▶ [PROMPT]:
Could you restate the data word for word and drop the pictures?

▶ [THE DATA]:
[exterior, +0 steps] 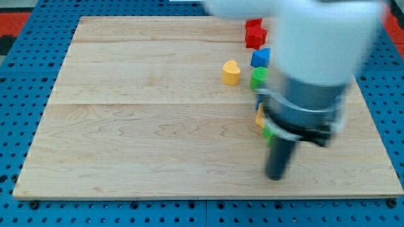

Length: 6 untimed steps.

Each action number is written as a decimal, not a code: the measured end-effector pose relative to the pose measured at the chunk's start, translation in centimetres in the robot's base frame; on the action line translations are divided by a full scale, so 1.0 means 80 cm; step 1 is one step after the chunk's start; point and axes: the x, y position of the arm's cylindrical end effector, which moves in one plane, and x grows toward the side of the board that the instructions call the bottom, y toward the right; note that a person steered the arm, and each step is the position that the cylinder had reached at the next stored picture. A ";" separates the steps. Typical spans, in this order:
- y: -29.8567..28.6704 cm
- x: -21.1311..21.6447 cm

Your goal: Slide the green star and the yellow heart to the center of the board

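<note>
The yellow heart (231, 72) lies right of the board's middle, toward the view's top. A green block (258, 77) sits just right of it, partly hidden by my arm; its shape cannot be made out. Another bit of green (267, 133) shows lower down at the arm's edge. My tip (276, 176) is a blurred dark rod end, well below the heart and these blocks, toward the view's bottom right.
A red block (254, 33) sits near the board's top edge. A blue block (260, 58) lies below it. A yellow block (260, 118) peeks out beside the arm. The wooden board (139, 126) lies on a blue pegboard. The arm hides the right part.
</note>
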 end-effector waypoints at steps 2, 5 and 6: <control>-0.056 -0.098; -0.114 -0.183; -0.152 -0.189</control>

▶ [WRITTEN SOLUTION]:
[exterior, +0 steps] 

Length: 6 untimed steps.

Each action number is written as a decimal, not a code: the measured end-effector pose relative to the pose measured at the chunk's start, translation in centimetres in the robot's base frame; on the action line translations are divided by a full scale, so 1.0 means 80 cm; step 1 is one step after the chunk's start; point and axes: the x, y position of the arm's cylindrical end effector, which moves in one plane, and x grows toward the side of the board that the instructions call the bottom, y toward the right; note that a person steered the arm, and each step is the position that the cylinder had reached at the next stored picture. A ";" separates the steps. Typical spans, in this order:
- y: -29.8567..28.6704 cm
- x: -21.1311..21.6447 cm

Your goal: Slide the green star and the yellow heart to the center of the board

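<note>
The yellow heart (231, 72) lies right of the board's middle, toward the view's top. A green block (258, 77) sits just right of it, partly hidden by my arm; its shape cannot be made out. Another bit of green (267, 133) shows lower down at the arm's edge. My tip (276, 176) is a blurred dark rod end, well below the heart and these blocks, toward the view's bottom right.
A red block (254, 33) sits near the board's top edge. A blue block (260, 58) lies below it. A yellow block (260, 118) peeks out beside the arm. The wooden board (139, 126) lies on a blue pegboard. The arm hides the right part.
</note>
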 end-effector waypoints at steps 2, 5 and 6: <control>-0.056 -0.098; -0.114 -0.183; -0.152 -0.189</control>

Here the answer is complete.